# Brake Replacement...



## glowsentra (May 27, 2003)

Hey i have a 91 sentra gxe (front calipers, rear drums brakes), and i just found out from the shop i took it to, that i need 2 new rear wheel cylinders, and two calipers up front, in addition to pads. How much would the parts cost individually, cause their estimate w/labor was around 560?


----------



## Catman (May 21, 2004)

For aftermarket you could go to Autozone or Parts America's website to get prices. That may be comparable to what they use at a shop. I had my brakes done about 26,000 miles. Front rotors, pads, rear shoes, rotors, and new cylinders. It was $500 at the Meineke I went to. On my other car (Saturn) I am learning how to do brakes. My understanding is front or not bad. Rear little more time consuming/challenging.


----------



## Catman (May 21, 2004)

Just one other thing. When you say shop, I don't know if you mean a local mechanic or a chain like Meineke. My front rotors were warped. My mechanic replaced the pads for $70.00, but did not turn or replace rotors. I was getting noise and brakes worked poorly after a while. I took it to Meineke. Replacing the rotors and pads made the brakes work great. However, I think they used an inexpensive organic pad. Lasted about 22,000 miles. You could get a comparable pad at Auto Zone for $18.00 with a lifetime warranty. I got the lifetime warranty at Meineke. When it came time to replace the pads it was another $40. Plus they wanted to turn rotors and clean and adjust brakes. I skipped the rotor turning and adjusted/cleaned the rear brakes myself. My brakes have never worked better. I am telling you this because some shops/chains will sell you the maximum. If you are not educated, aware, or assertive, you can get screwed. I could see my rear cylinders were leaking and now I know to change front rotors when they get old or warped. So, I feel it was worth the $500 since I did not have time to do the work myself.


----------



## Twiz (Aug 24, 2004)

I got ceramic pads from AutoZone for about $43.95 they had to be special ordered but I didn't mind waiting for them. They're top notch quality, I had them for almost two years and they didn't worn out at all and I use the brake a lot, they don't squeal and they don't get your rims or hubs all dirty with that brake dust. They're worth the extra $$. I replaced them myself... Secure the car... put it in Neutral...5 min to get the wheel off and 5 min to get the 2 bolts from the caliper off. You'll need a 4" C-clamp to compress the caliper back. $560 is a ripp-off the two cylinders are like 19 bucks each.


----------



## sno (Oct 4, 2002)

DIY brake job = cost of pads (usually). disk brakes are rediculously easy to do, drums on the other hand are more difficult.


----------



## Catman (May 21, 2004)

I have been thinking about your post. Don't know why they want to replace the calipers unless they are damaged. Twiz gave the abbreviated version of doing the front brakes. When you compress the caliper piston the cap on the brake fluid reservoir needs to be off and you need to lube the caliper pins before installing them. Haynes has nice instructions and pictures of the entire procedure. Regarding ceramic brakes, they may work for some. They dissipate heat great, but, if you are in a cold climate, it can cause reduced braking times until things heat up.


----------



## glowsentra (May 27, 2003)

Sorry i wasn't to clear on this. The front calipers need to be replaced, because due to the back the rear wheel cylinders are leaking, the calipers have "locked up:, and my brakes are overheating, which overtime will ruin the rotors too. I don't need new pads yet, but i will if i redo the brakes. My main problem is the car has 170,000 miles on it, and also has severe hail damage and rust in some areas. So it's worth around 700 dollars or so. I don't want to put money into this car anymore, because i plan on picking up a new car in spring. So i can either deal with the squeaking or fork out the cash to fix this. Also, I'm a college student, and i'm barely ever home to change the calipers and wheel cylinders. I'm just looking for an overall guestimate of how much time and money this will cost. Thanks.

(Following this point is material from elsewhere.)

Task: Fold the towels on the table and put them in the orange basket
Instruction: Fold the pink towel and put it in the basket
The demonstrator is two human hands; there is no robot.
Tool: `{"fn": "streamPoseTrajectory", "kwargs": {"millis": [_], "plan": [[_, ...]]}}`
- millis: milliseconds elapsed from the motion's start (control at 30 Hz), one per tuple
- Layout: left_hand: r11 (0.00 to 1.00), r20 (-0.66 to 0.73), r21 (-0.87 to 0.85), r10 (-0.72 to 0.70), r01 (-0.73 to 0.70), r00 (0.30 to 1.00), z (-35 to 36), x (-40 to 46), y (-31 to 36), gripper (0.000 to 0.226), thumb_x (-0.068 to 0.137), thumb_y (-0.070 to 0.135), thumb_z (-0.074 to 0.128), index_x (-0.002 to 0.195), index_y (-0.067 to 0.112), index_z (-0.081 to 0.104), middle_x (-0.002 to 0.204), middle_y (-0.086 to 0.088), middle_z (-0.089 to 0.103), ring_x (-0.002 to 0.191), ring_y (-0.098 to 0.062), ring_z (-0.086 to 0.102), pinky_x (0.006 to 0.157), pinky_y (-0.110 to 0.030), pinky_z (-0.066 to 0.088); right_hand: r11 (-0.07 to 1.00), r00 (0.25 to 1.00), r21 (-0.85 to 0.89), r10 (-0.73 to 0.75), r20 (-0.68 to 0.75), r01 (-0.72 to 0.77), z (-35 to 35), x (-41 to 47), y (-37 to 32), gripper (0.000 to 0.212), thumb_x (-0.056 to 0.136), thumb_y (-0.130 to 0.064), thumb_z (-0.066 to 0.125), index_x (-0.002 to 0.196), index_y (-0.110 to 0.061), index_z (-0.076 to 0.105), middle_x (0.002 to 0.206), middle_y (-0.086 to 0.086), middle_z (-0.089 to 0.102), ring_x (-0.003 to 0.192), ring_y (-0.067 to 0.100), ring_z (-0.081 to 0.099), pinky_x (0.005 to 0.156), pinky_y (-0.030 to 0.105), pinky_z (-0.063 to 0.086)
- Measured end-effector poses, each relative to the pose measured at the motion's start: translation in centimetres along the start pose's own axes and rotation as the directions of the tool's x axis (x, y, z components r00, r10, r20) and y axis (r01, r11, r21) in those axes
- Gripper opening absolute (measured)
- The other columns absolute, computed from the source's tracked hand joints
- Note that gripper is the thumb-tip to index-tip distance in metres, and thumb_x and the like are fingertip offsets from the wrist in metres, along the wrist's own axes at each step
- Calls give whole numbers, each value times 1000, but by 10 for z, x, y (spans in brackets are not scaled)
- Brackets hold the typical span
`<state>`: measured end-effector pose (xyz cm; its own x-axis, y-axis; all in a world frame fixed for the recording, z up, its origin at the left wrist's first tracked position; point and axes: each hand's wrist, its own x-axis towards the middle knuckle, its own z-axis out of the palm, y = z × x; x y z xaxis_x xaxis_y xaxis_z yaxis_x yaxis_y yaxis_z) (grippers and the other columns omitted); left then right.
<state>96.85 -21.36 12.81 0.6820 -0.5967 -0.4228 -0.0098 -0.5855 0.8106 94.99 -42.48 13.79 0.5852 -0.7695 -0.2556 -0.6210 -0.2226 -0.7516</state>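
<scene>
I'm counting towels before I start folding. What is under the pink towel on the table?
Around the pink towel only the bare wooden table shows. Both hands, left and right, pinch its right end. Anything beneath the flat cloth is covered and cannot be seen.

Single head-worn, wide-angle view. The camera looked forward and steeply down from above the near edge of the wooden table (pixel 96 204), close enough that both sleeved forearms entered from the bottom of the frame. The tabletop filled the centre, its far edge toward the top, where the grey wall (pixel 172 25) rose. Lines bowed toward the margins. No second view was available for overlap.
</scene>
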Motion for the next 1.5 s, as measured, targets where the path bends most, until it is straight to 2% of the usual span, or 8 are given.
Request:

Oh, and i took it to a local wisconsin chain wisconsin muffler. It's alot like meinke or w/e, but they've always been really good about repairs( the right diagnostics of what's wrong)


----------



## Catman (May 21, 2004)

Well, based on my experience they are in the ball park of what I paid. Only difference is they will replace the calipers, but I had things done you are not having done like new front rotors. I understand your situation. In college I had the venerable Pinto. Actually, it was a pretty good car as long as someone did not rear end you. With my Sentra, just a few thousand miles less than yours, I am going to get rid of it the minute it has a major repair. It is my second car, and like yours, not worth much. Maybe lubing the caliper pins would help them move more freely? At the Saturn Forum I frequent some people have had a problem calipers sticking/freezing and it was the pins needing to be cleaned and lubed. Others had to replace the calipers. Maybe you could get lucky. If an improper lube is used or if they get dirty, it can cause the calipers to bind. I have read it should be a silicone based grease. Maybe someone can direct you to what is best to use, if you decide to lube the pins.


----------



## MShorten (Jul 19, 2004)

glowsentra said:


> Hey i have a 91 sentra gxe (front calipers, rear drums brakes), and i just found out from the shop i took it to, that i need 2 new rear wheel cylinders, and two calipers up front, in addition to pads. How much would the parts cost individually, cause their estimate w/labor was around 560?


I live in Mundelein IL and I've been doing some brake repair work myself on my 91 Sentra - B13 - the NAPA has rear wheel cylinders for about $15 each - work just fine. The calipers for my 91 Sentra (1.6) were about $60 each - fully loaded with pads - not including core charge. I just replaced the front right one. So I'm guessing about $150 in parts. 

Labor costs, shoot, it's not that hard to do the fixes yourself, if you live close to the IL/WI border, I could do it for you at much less of the cost. Only p.i.t.a. about this job is the brake bleeding! 

Good luck! :thumbup:


----------



## 95 SentraB13 (Jun 14, 2002)

You can easily buy all the parts you need for much less. Grab the phone book and search the yellow pages for automotive part stores in your area. Just because you found a great price on front calipers at one place doesn't mean you're going to get the best deal on pads, shoes or rear drum cylinders from their either. That of course is up to you on your schedule and if you want to drive around to get the lowest priced parts.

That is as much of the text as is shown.